Saved data entries:

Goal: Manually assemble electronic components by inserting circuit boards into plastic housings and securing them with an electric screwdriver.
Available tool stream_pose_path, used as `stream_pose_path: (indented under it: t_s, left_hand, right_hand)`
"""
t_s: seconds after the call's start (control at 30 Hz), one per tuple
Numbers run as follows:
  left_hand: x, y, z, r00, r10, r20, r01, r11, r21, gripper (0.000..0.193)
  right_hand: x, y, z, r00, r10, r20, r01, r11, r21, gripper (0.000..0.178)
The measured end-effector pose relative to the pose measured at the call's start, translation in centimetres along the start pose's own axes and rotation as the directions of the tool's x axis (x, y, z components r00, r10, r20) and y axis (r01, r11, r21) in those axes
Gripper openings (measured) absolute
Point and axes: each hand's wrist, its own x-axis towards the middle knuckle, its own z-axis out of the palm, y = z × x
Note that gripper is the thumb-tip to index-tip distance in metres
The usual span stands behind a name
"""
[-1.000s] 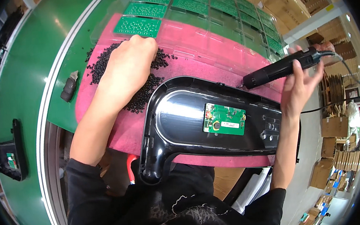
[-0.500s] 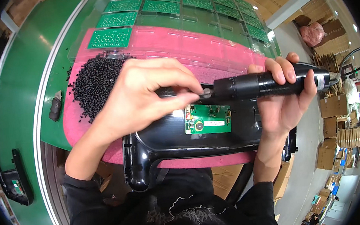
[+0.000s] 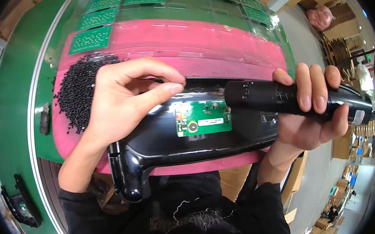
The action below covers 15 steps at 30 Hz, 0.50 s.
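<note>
In my right hand (image 3: 313,116) lies a black electric screwdriver (image 3: 260,96), fingers wrapped round its body and its front end pointing left. The bit is too blurred to make out. My left hand (image 3: 117,98) is closed in a pinch, thumb and forefinger together, a short way left of the screwdriver's front end. Whatever is between those fingertips is too small to name. Below both hands sits a glossy black plastic housing (image 3: 203,145) with a rounded leg at its left. A green circuit board (image 3: 213,108) with a round component and a white label lies on it.
A heap of small black screws (image 3: 77,92) lies on the pink mat (image 3: 236,60), left of the housing. Clear plastic trays with green boards (image 3: 90,39) stand at the back. A dark wrapped object (image 3: 44,119) and another black housing (image 3: 20,202) are farther left.
My left hand has drawn away leftward from the screwdriver's front end, still pinched. The screwdriver now slopes down toward its rear. The whole view has shifted slightly.
</note>
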Motion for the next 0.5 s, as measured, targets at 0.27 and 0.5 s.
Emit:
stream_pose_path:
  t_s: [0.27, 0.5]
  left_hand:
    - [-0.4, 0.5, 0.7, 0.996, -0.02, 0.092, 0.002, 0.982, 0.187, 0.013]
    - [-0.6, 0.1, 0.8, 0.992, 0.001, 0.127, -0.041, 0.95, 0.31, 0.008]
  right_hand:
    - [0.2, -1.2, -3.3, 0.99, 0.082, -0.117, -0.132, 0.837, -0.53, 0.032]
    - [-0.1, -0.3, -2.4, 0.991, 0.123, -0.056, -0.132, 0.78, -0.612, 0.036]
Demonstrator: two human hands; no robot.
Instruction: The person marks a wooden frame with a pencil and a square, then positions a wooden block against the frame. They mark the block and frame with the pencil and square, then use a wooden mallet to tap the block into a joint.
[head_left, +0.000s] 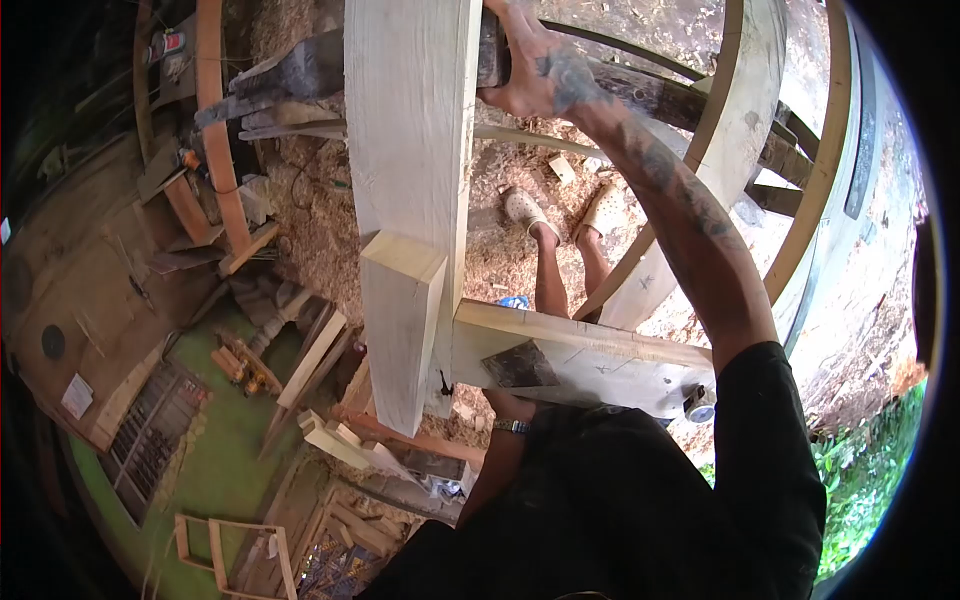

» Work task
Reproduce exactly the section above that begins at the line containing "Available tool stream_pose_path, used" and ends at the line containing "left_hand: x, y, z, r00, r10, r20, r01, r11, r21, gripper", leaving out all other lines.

» Reply to the exercise
Available tool stream_pose_path, used as `stream_pose_path: (indented under it: t_s, left_hand, right_hand)`
"""
t_s: seconds after the call's start (control at 30 Hz), one per tuple
Numbers run as follows:
  left_hand: x, y, z, r00, r10, r20, r01, r11, r21, gripper (0.000..0.193)

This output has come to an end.